EXERCISE AIM. Excluding all pictures, please output the listing exactly.

______

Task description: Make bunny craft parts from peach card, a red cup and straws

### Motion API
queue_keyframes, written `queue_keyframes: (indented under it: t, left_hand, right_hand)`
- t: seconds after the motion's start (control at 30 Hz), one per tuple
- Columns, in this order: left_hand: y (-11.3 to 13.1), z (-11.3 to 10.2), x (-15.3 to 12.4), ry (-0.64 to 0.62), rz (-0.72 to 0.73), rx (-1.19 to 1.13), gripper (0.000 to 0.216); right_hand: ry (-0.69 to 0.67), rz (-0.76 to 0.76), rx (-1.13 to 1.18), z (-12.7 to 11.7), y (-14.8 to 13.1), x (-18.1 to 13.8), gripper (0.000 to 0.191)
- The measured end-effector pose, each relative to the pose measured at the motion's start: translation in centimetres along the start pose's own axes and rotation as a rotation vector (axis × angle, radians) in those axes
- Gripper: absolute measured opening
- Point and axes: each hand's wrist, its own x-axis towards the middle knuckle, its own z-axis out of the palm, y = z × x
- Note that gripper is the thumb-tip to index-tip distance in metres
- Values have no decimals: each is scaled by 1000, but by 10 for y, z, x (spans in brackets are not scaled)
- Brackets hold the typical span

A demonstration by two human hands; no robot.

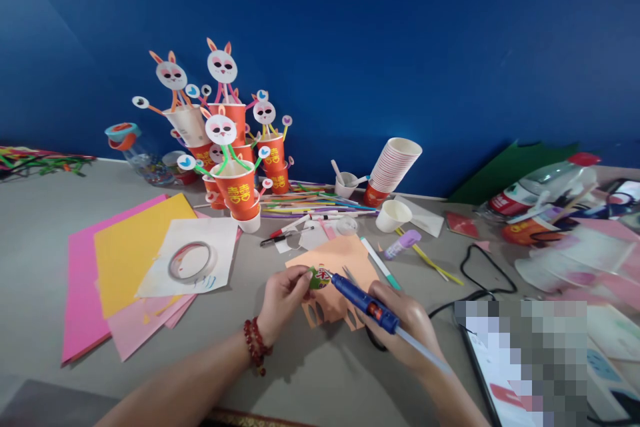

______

ANSWER FOR THIS EXERCISE.
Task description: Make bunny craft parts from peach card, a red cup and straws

### Motion API
queue_keyframes, written `queue_keyframes: (indented under it: t, left_hand, right_hand)`
- t: seconds after the motion's start (control at 30 Hz), one per tuple
- Columns, in this order: left_hand: y (-11.3 to 13.1), z (-11.3 to 10.2), x (-15.3 to 12.4), ry (-0.64 to 0.62), rz (-0.72 to 0.73), rx (-1.19 to 1.13), gripper (0.000 to 0.216); right_hand: ry (-0.69 to 0.67), rz (-0.76 to 0.76), rx (-1.13 to 1.18), z (-12.7 to 11.7), y (-14.8 to 13.1), x (-18.1 to 13.8), gripper (0.000 to 0.191)
- The measured end-effector pose, each relative to the pose measured at the motion's start: translation in centimetres along the start pose's own axes and rotation as a rotation vector (axis × angle, radians) in those axes
- Gripper: absolute measured opening
- Point and axes: each hand's wrist, its own x-axis towards the middle knuckle, its own z-axis out of the palm, y = z × x
- Note that gripper is the thumb-tip to index-tip distance in metres
- Values have no decimals: each is scaled by 1000, but by 10 for y, z, x (spans in brackets are not scaled)
- Brackets hold the typical span

A demonstration by two human hands; no robot.

That concludes the answer.